◆ Exercise details
Which lines below include "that"? Copy them all.

*** Begin section ***

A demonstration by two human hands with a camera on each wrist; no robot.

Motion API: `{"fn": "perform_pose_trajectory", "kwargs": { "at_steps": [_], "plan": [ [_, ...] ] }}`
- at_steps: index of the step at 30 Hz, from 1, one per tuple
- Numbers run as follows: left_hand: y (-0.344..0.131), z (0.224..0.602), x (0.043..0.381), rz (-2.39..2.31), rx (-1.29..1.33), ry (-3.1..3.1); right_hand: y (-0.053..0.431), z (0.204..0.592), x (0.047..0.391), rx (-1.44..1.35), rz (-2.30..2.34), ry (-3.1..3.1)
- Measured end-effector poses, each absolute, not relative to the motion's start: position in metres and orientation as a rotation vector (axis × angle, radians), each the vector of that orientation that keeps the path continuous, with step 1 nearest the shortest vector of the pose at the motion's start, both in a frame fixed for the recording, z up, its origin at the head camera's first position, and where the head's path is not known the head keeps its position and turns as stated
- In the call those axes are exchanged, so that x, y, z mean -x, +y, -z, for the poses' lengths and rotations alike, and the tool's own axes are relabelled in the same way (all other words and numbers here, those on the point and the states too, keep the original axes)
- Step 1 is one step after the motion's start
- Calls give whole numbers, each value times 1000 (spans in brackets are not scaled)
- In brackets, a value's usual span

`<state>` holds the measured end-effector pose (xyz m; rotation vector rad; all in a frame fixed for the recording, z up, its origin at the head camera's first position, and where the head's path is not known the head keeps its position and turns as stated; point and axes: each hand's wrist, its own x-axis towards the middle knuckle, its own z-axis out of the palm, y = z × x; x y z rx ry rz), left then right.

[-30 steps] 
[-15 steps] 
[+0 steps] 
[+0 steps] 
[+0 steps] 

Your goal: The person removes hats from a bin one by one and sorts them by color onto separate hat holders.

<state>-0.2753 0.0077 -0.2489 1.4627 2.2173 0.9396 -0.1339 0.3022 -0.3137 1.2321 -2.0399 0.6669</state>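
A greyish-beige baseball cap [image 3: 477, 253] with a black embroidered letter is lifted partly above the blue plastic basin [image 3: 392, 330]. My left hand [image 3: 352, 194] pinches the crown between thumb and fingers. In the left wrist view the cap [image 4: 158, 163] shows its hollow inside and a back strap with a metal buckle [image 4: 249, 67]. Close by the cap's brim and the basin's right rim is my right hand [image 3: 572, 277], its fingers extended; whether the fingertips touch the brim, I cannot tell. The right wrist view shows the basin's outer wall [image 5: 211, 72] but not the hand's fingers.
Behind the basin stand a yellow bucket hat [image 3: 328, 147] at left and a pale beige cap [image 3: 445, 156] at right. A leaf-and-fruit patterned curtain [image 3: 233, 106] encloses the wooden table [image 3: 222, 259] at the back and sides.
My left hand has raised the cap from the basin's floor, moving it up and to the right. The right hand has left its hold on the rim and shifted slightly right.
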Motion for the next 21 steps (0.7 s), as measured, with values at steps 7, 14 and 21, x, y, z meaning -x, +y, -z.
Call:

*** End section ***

◆ Result of the task
- Measured end-effector poses, each absolute, not relative to the motion's start: position in metres and orientation as a rotation vector (axis × angle, radians), each the vector of that orientation that keeps the path continuous, with step 1 nearest the shortest vector of the pose at the motion's start, both in a frame fixed for the recording, z up, its origin at the head camera's first position, and where the head's path is not known the head keeps its position and turns as stated
- In the call those axes are exchanged, so that x, y, z mean -x, +y, -z, for the poses' lengths and rotations alike, and the tool's own axes are relabelled in the same way (all other words and numbers here, those on the point and the states too, keep the original axes)

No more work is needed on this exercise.